Audrey Edmunds, a Wisconsin babysitter, was freed after 11 years in prison after being convicted of reckless homicide in the death of 7-month-old Natalie. 

An article in the American Bar Association Journal reports that experts testified in Edmunds' trial that the child's internal injuries were "the equivalent of a fall from a two- or three-story building, or a car crash at 25 to 30 miles per hour." 

The Wisconsin Court of Appeals reversed her conviction.
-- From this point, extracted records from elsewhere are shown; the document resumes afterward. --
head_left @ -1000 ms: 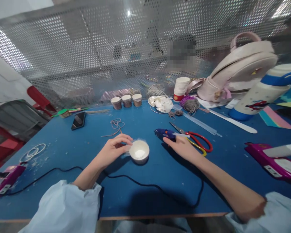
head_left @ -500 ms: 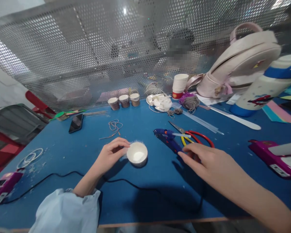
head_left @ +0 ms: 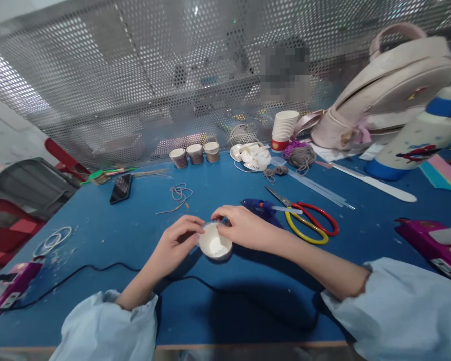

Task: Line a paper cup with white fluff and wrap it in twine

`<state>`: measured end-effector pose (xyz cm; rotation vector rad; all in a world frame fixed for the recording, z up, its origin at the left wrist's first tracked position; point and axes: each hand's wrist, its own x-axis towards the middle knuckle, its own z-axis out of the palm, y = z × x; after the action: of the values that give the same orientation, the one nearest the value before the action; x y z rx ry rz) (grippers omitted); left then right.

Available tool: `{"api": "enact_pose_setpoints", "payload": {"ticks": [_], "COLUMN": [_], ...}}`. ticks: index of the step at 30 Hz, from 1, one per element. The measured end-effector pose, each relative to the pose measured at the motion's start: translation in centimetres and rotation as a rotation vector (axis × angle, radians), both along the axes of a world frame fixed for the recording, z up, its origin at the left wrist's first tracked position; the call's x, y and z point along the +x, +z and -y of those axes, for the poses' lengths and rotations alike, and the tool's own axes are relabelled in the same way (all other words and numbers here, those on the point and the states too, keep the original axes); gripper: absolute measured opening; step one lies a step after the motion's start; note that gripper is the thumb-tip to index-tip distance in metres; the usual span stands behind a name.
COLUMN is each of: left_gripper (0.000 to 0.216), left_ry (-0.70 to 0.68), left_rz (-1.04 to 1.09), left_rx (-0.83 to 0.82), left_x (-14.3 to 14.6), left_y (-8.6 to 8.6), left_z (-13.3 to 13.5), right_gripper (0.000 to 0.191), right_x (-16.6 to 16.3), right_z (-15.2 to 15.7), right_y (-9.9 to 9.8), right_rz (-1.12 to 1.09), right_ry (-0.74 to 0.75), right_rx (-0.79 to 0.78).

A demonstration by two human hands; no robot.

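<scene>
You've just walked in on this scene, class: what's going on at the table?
A person has both hands at a small white cup on the blue table. The left hand is at the cup's left edge, the right hand at its far right rim; how firmly either grips isn't clear. The cup's mouth faces up. Beyond the right arm lie a glue gun and open scissors. Three small cups stand in a row near the mesh panel.

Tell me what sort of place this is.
Probably a craft room or workshop: a glue gun, scissors and grey yarn lie on the blue table.
</scene>
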<state>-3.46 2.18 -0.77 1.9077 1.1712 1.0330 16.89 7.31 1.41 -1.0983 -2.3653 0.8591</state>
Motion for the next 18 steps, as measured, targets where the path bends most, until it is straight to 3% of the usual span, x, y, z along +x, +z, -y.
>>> {"api": "enact_pose_setpoints", "payload": {"ticks": [6,18], "left_gripper": [0.011,0.012], "left_ry": [0.026,0.059], "left_rz": [-0.103,-0.068], "left_rx": [0.055,0.199], "left_x": [0.44,0.52], "left_y": [0.40,-0.50], "left_z": [0.53,0.03], "right_gripper": [0.025,0.018], "right_x": [-0.10,0.14], "right_z": [0.95,0.69], "right_y": [-0.07,0.13], "right_rz": [-0.009,0.053], "right_ry": [-0.089,-0.066], "right_rx": [0.028,0.065]}}
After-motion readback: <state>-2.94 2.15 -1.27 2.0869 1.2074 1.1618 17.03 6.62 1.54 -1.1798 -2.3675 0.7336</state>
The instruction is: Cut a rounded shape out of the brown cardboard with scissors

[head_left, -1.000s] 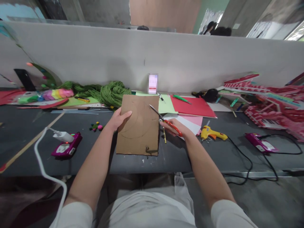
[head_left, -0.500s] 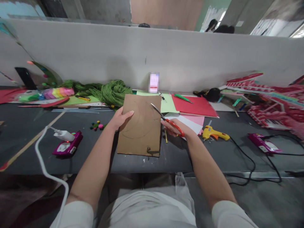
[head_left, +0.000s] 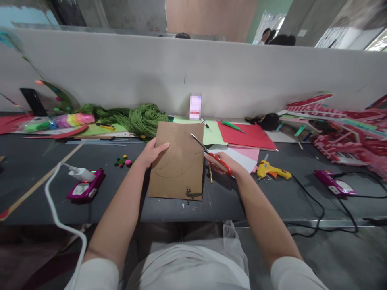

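your left hand gripped the flat cardboard before you, its drawn curve seemingly round; your right hand clasped red-handled scissors across its right edge, dark tabletop lying below.

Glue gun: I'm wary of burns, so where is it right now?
In the head view, the glue gun lies on the table, on the right, between the right hand and the rightmost power strip.

Single cam, head-worn, pitched forward and down. Wide view: wearer's torso nearest, at bottom edge; left hand and right hand mid-frame; counter across full width; partition facing lens behind it, room beyond along top.
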`<action>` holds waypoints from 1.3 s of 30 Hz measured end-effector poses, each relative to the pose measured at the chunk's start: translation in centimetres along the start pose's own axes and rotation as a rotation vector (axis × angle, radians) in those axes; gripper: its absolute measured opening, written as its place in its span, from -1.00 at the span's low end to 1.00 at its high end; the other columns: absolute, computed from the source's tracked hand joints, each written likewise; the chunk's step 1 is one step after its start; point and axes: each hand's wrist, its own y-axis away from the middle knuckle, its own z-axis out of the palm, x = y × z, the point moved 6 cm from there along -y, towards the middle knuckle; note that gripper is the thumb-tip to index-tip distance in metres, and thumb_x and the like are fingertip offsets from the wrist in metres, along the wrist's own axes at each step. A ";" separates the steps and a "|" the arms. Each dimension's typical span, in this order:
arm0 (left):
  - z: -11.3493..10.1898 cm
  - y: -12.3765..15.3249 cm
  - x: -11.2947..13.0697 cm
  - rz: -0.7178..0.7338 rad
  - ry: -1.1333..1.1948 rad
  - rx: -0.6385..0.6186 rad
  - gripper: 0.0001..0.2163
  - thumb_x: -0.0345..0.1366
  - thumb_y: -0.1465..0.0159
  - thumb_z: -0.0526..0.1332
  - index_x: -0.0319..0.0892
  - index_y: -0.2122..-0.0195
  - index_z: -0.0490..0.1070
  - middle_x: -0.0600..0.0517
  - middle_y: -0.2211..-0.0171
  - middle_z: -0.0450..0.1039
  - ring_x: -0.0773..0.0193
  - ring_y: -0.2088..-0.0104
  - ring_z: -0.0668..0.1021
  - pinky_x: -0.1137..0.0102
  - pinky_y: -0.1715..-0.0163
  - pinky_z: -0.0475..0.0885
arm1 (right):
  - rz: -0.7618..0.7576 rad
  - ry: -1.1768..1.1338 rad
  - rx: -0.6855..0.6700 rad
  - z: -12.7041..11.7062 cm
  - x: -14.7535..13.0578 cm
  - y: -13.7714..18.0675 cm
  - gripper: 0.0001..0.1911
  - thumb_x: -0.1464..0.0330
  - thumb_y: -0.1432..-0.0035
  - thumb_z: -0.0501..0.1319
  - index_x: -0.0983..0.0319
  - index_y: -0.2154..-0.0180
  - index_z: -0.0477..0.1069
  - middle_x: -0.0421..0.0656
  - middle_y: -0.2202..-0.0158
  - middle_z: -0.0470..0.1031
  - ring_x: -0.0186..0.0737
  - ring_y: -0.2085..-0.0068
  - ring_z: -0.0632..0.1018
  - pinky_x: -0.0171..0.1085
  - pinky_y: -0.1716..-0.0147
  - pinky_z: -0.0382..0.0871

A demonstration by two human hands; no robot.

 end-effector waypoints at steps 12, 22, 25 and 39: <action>0.1 0.1 0.2 -0.003 -0.019 -0.006 -0.48 -0.08 -0.12 0.48 -0.20 -0.06 0.51 -0.22 -0.05 0.62 -0.06 0.05 0.67 0.12 0.08 0.61 | 0.083 -0.143 -0.030 0.4 0.3 -0.3 -0.34 -0.26 -0.12 0.25 0.24 0.39 0.43 -0.14 0.51 0.51 -0.31 0.57 0.44 -0.32 0.55 0.32; 0.4 0.0 0.0 -0.011 -0.004 -0.006 -0.47 -0.09 -0.10 0.49 -0.20 -0.05 0.52 -0.20 -0.07 0.61 -0.04 0.04 0.67 0.14 0.04 0.60 | 0.004 0.023 -0.010 0.0 0.8 -0.7 -0.50 0.05 -0.26 0.27 0.23 0.59 0.36 -0.13 0.62 0.50 -0.31 0.63 0.45 -0.34 0.60 0.30; 0.2 -0.2 -0.4 -0.013 0.000 0.008 -0.47 -0.08 -0.10 0.49 -0.20 -0.05 0.52 -0.21 -0.08 0.61 -0.05 0.04 0.67 0.14 0.05 0.60 | 0.036 0.028 0.030 0.0 1.2 -0.9 -0.51 0.10 -0.26 0.26 0.22 0.62 0.34 -0.13 0.66 0.47 -0.32 0.67 0.44 -0.35 0.64 0.28; 0.0 0.0 -0.1 -0.014 -0.011 0.006 -0.45 -0.08 -0.10 0.48 -0.20 -0.08 0.49 -0.23 -0.07 0.60 -0.07 0.03 0.66 0.10 0.04 0.59 | -0.012 -0.059 0.022 0.4 0.6 -0.8 -0.64 0.16 -0.19 0.28 0.21 0.53 0.33 -0.24 0.69 0.34 -0.36 0.68 0.33 -0.34 0.64 0.20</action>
It stated that a "significant and legitimate debate" had developed in the medical community in the previous 10 years as to whether babies can be fatally injured through shaking alone, whether a baby with a traumatic head injury can experience a significant lucid interval prior to death, and whether other causes may mimic the symptoms traditionally associated with shaken baby syndrome. 

"The newly discovered evidence in this case shows that there has been a shift in mainstream medical opinion since the time of Edmunds' trial as to the causes of the types of trauma Natalie exhibited," the court wrote, noting that the debate reflects "a fierce disagreement between forensic pathologists who now question whether the symptoms Natalie displayed indicate intentional head trauma, and pediatricians who largely adhere to the science as presented at Edmunds' trial."

Robert Huntington, a pathologist who testified in Edmunds' case, told the court in 2007, more than a decade after his original testimony, that he longer could be sure that the baby had been shaken.